Der Mehrwertsteuersatz in Deutschland. Kartoffeln mit Süßkartoffeln vergleichen

Würde man Passanten auf der Straße ein Mehrwertsteuer-Quiz machen lassen, so lägen wohl viele mit ihren Tipps daneben. Oder könnten Sie auf Anhieb sagen, wie hoch der Steuersatz für Trüffel, Blumen oder eBooks ist? Wir verraten es Ihnen: sieben Prozent. Denn für diese Produkte gilt der ermäßigte Steuersatz, der in Deutschland für Güter des täglichen Bedarfs gilt. Ja, dazu zählt hierzulande auch der Trüffel und der Strauß Rosen. Und die Bundesrepublik wird auch hier wieder ihrem Ruf gerecht und pflastert mit Ausnahmen und Sonderregelungen den Mehrwertsteuer-Weg: Kartoffeln? Sieben Prozent. Süßkartoffeln? 19 Prozent. Sie benötigen ein Hörgerät? Dann zahlen Sie sieben Prozent. Wenn Sie jedoch eine Brille brauchen, sind Sie mit 19 Prozent dabei. 

Kehren wir nun wieder zu unserem hypothetischen Mehrwertsteuer-Quiz zurück: Wahrscheinlich würden die meisten Passanten bei der Frage nach dem Steuersatz für Medikamente sofort an die ermäßigten sieben Prozent denken – Medizin ist schließlich ein Produkt des täglichen Bedarfs.

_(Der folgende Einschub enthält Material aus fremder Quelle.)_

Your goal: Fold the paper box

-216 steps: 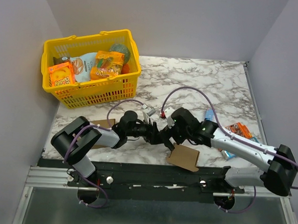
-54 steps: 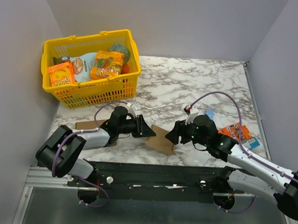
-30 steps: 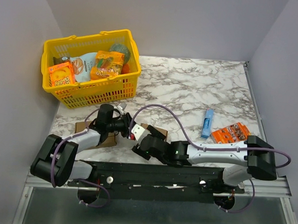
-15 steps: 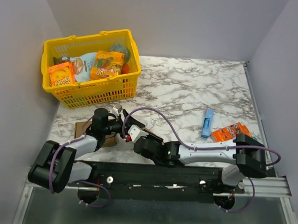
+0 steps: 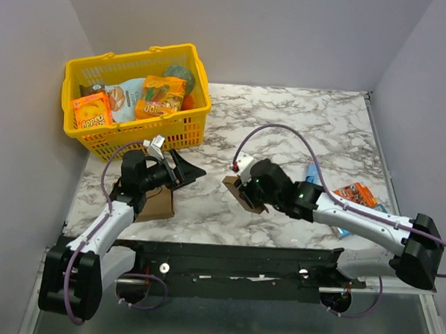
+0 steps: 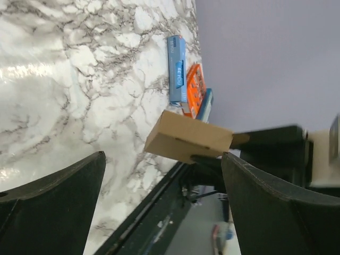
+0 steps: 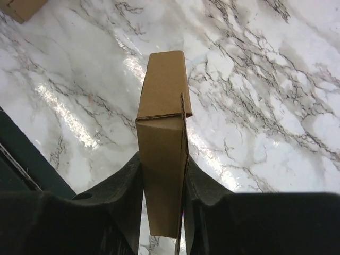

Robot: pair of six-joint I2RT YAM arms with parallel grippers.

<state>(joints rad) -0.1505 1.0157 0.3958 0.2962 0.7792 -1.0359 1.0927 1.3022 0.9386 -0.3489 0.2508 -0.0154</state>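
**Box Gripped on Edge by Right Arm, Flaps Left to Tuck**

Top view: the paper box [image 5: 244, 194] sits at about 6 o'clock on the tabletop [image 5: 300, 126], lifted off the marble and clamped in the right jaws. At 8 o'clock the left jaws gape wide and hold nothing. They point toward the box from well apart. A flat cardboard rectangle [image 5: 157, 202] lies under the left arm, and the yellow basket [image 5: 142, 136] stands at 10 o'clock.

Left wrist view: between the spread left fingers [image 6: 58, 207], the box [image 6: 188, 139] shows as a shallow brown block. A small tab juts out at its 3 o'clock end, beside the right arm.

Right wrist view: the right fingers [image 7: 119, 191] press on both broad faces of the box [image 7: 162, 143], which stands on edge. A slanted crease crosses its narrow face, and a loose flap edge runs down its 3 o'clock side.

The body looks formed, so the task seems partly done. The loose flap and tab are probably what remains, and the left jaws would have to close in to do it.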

Doch spätestens hier lägen sie dann falsch. In Deutschland wird der normale Steuersatz von 19 Prozent auf Arzneimittel erhoben. Ein Blick auf die Regelungen der anderen EU-Ländern zeigt: Nur drei der 27 Mitgliedstaaten erheben den vollen Mehrwertsteuersatz auf alle Medikamente, neben Deutschland sind das Dänemark und Bulgarien. Wo Malta Medikamente gänzlich von der Mehrwertsteuer befreit, wird in Schweden in Rx-Arzneimittel (befreit) und OTC-Medikamente (25 Prozent) unterschieden.

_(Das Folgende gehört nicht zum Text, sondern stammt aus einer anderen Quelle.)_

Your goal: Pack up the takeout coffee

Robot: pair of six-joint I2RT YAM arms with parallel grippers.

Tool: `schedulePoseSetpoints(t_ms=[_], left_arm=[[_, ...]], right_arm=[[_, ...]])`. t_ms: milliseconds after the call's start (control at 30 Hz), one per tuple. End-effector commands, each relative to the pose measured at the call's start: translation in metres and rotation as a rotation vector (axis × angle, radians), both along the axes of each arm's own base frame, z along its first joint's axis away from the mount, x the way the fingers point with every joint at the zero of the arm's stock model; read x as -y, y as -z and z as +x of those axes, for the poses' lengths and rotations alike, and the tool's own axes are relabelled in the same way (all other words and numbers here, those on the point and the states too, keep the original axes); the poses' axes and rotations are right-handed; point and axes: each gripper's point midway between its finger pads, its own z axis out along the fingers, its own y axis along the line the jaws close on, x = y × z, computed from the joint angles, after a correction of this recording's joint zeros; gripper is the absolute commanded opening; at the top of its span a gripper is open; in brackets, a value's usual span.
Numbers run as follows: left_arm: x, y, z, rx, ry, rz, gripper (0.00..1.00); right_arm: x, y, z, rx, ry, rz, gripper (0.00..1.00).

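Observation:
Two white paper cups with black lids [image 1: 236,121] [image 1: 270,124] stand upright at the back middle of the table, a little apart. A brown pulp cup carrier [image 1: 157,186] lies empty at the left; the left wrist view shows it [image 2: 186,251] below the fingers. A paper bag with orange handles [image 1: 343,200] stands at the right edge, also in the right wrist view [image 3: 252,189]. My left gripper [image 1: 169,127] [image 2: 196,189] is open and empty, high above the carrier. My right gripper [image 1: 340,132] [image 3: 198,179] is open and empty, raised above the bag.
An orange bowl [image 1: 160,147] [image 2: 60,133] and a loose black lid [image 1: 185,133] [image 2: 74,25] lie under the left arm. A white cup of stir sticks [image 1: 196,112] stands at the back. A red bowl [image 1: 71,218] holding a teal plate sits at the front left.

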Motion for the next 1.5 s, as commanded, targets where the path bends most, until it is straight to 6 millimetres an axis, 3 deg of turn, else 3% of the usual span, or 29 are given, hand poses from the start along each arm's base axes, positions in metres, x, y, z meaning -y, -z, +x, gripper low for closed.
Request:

Es gibt in Deutschland immer wieder Versuche, zumindest den Satz auf verschreibungspflichtige Medikamente auf sieben Prozent zu senken, was eine finanzielle Entlastung der Krankenkassen zur Folge hätte. Und die Einnahmeeinbußen der Bundesrepublik? Auf dem Deutschen Apothekertag 2018 schlug die Landesapothekerkammer Brandenburg vor, den Steuersatz auf Luxusgüter zu erhöhen, um durch diese Mehreinnahmen gegenfinanzieren zu können. Argument für das Anliegen aus Brandenburg war der überwiegend ermäßigte Steuersatz in anderen europäischen Ländern. Letztendlich wurde der Antrag weder beraten noch in einen Ausschuss weiterverwiesen, sei dies doch eher ein Anliegen der Krankenkassen. 

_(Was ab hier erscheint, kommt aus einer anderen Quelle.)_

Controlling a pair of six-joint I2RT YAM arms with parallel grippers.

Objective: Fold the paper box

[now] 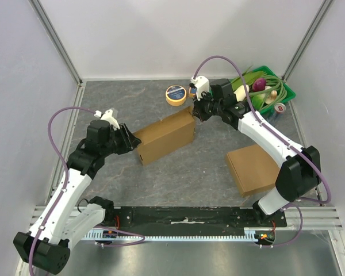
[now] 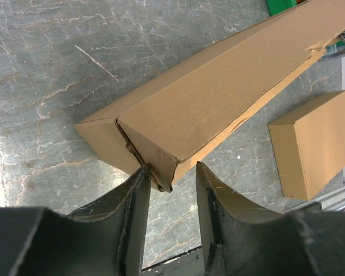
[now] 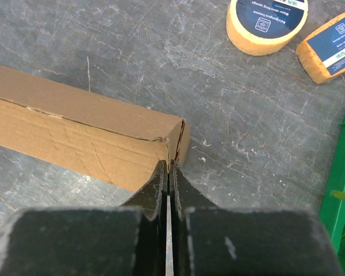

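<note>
Fingers (image 3: 152,195) of the right claw (image 3: 168,168) are pressed flat together, squeezed shut. Their tips touch the end corner of the long paper box (image 3: 75,126). I cannot tell if any cardboard is pinched between them. The left claw (image 2: 171,169) is not squeezed. Its two fingers stand apart, and the bottom corner of the box's other end pokes into the gap. One finger touches that end and the other is just beside it. From above, the paper box (image 1: 165,137) lies closed on its long side near the middle of the gray table (image 1: 207,172). The left claw (image 1: 132,141) is at its 8 o'clock end and the right claw (image 1: 195,112) is at its 2 o'clock end. A yellow tape roll (image 1: 175,95) lies near the box at 12 o'clock. A second roll (image 3: 333,46) lies close beside it. A smaller brown box (image 1: 254,168) sits apart at 4 o'clock from the long one. A green basket (image 1: 287,91) with green onions and a purple onion is in the table's 2 o'clock corner.
</note>
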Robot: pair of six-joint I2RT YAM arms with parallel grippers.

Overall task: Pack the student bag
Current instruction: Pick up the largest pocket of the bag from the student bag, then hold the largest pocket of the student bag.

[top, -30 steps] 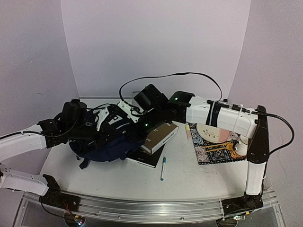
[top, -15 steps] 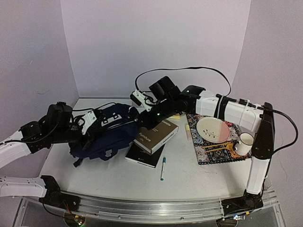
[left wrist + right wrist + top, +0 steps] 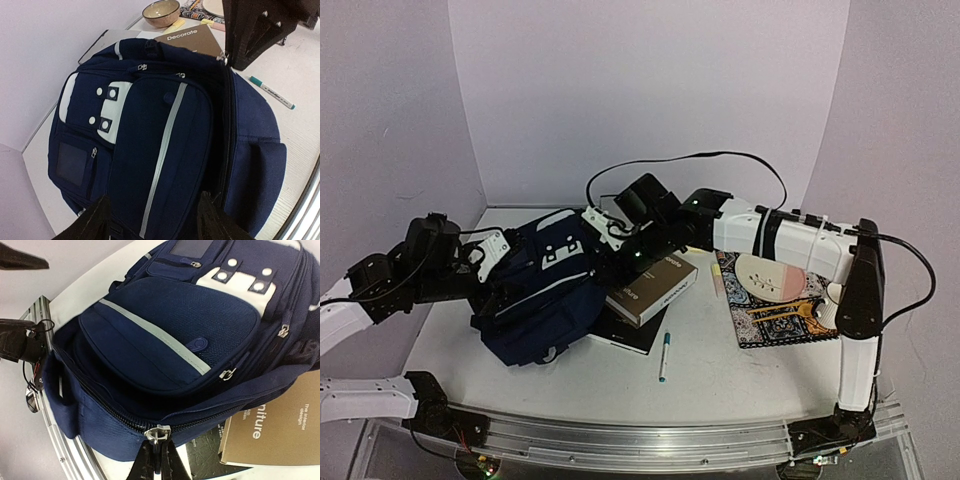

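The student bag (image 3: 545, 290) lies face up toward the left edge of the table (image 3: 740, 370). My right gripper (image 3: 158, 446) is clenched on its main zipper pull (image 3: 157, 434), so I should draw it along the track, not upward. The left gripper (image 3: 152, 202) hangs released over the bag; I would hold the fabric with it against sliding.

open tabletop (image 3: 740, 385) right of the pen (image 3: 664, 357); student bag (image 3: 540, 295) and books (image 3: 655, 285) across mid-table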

Der Blick ins Apothekenregal bleibt spannend, wenn man sich den Nahrungsergänzungsmitteln zuwendet. Wo das Vitamin-C-Präparat als Arzneimittel eingestuft und somit mit 19 Prozent kalkuliert wird, gilt für die Lachsöl-Kapsel der ermäßigte Steuersatz – sie gilt aufgrund ihres “objektiven Inhalts” als Lebensmittel. Nahrungsergänzungsmittel, die sich irgendwo zwischen Arznei- und Lebensmitteln befinden, werden seitens des Europäischen Gerichtshofs danach bewertet, wie sie zollrechtlich einzuordnen sind, die Richter in Luxemburg betrachten somit die objektiven Merkmale und Eigenschaften sowie den Verwendungszweck. So weit, so kompliziert. Aber dass hier nichts in Stein gemeißelt ist, zeigte zuletzt die Senkung der Mehrwertsteuer auf Damenhygieneprodukte: Nach Petitionen und großem medialen Echo wurden Tampons, Binden & Co. in 2020 den Gütern mit ermäßigtem Steuersatz hinzugefügt. Und vielleicht arbeitet die Lobby der Krankenkassen ja bereits im Hintergrund an einer entsprechenden Regelung für Rx-Arzneimittel.